By James Seymour, Natural England Area Manager for Kent and Sussex
At Natural England, we help facilitate housing developments by enabling developers to deliver vital environmental benefits through our strategic licensing tools. These include District Level Licensing for great crested newts, nutrient neutrality schemes to protect sensitive waterways and catchments, and ensuring Biodiversity Net Gain (BNG) — where developments leave the natural world measurably better off.
These schemes work together: developers can offset or mitigate habitat impacts by creating or restoring spaces for wildlife — such as ponds and wetlands — and sometimes generate biodiversity credits or nutrient mitigation units for other sites. This approach allows housing projects to progress while enhancing nature, rather than eroding it. On a recent site visit I got to see these policies in action and understand more about the benefits to nature and growth.
A show-home first — and a celebration of collaboration
A few weeks ago when I joined Redrow, Barratt Redrow, Kent County Council, Quinn Estates — and fellow representatives from Natural England — at the Crown Hill View development in Ashford, Kent.
The setting perfectly echoed our joint mission: homes in harmony with nature. For all of us, it was an energised moment — celebrating what we’ve already achieved and gearing up for what’s next through even stronger collaborative working.
The development and mitigation
Crown Hill View currently has 147 new homes and planning permission for about 280 homes. Delivered in partnership with developers, planners and Natural England, the site includes community amenities and the 3.2-hectare Conningbrook Wetland.

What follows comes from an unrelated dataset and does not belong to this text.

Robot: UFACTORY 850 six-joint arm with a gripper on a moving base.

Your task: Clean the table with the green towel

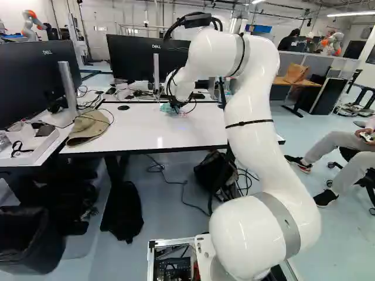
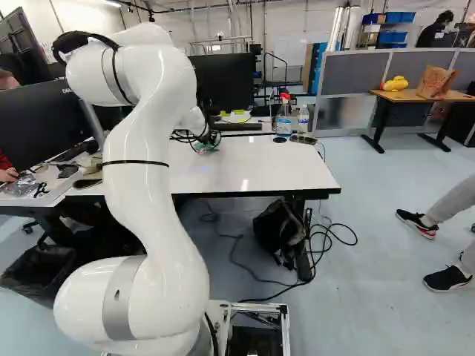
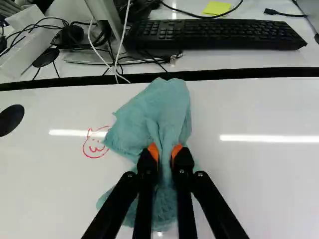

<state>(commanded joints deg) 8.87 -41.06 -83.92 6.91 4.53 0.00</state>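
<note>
The two-finger gripper [image 1: 175, 104] had closed on the bunched green towel [image 3: 162, 109], pinching it between orange pads [image 3: 153, 151] on the white tabletop [image 3: 259, 194]. A red hand-drawn doodle [image 3: 93, 145] showed right at the towel's edge, near a round black disc [image 3: 11, 119]; past the table's far edge lay a black computer keyboard [image 3: 214, 36] and a yellow sticky note [image 3: 217, 7]

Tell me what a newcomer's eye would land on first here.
First, the big white arm, filling much of the left base view right of the middle and reaching over the white table. Next, the green towel, bunched between the orange pads of the gripper against all that white. Then the small red scribble on the tabletop, right beside the towel.
</note>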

Walking from the sleek show home into the adjacent green space, we heard cuckoos and crossed the Great Stour, which flows through the internationally important Stodmarsh catchment. This area, designated for its critical wetland habitats (home to species like bearded tit and bittern), has been under severe pressure from high nutrient levels (nitrogen and phosphorus).
Through the mandatory nutrient neutrality planning requirement in this catchment, the Conningbrook Wetland now provides mitigation for at least 725 homes, and may even generate surplus nutrient credits to support other developments. It looks entirely natural — 140,000 reeds waving and wildlife already arriving — yet is supported by sophisticated infrastructure, including an electric pumping station.
As the first nutrient mitigation scheme of its kind in Stodmarsh, it demonstrates that with sufficient planning, investment and partnership, development and nature enhancement can go hand in hand.
Strategic licensing to enable development
We then visited a District Level Licensing pond site facilitated by Kentish Stour Countryside Partnershipin 2021. Strategically placed in a damp valley beside grassland and woodland, it is prime habitat for great crested newts, a legally protected species.
Over four years it has naturally matured—and seems ready for newt colonisation.
Our Chair, Tony Juniper, joined ecologists in taking eDNA samples to test for newt DNA, and assessing habitat suitability. We have now received the lab results and great crested newts are present in the pond. This is fantastic news and adds to the county-wide , success: since 2019, 61% of the 380 ponds created or restored through DLL in Kent have been colonised by great crested newts, well above the national average of 37%.
Collaboration in action
Through bringing developers, the council, environmental bodies and wildlife partners together, this project is about more than infrastructure — it’s building relationships, aligning shared objectives, elevating collective ambition, and finding positive solutions.
Standing inside that show home, it became clear: a novel venue doesn’t just make a nice story — it reflects the breakthrough solutions emerging when we work together.
Whether it’s through nutrient projects or DLL ponds, when we design and deliver development with nature in mind, the outcomes are real, measurable — and inspiring. That’s the future we’re building.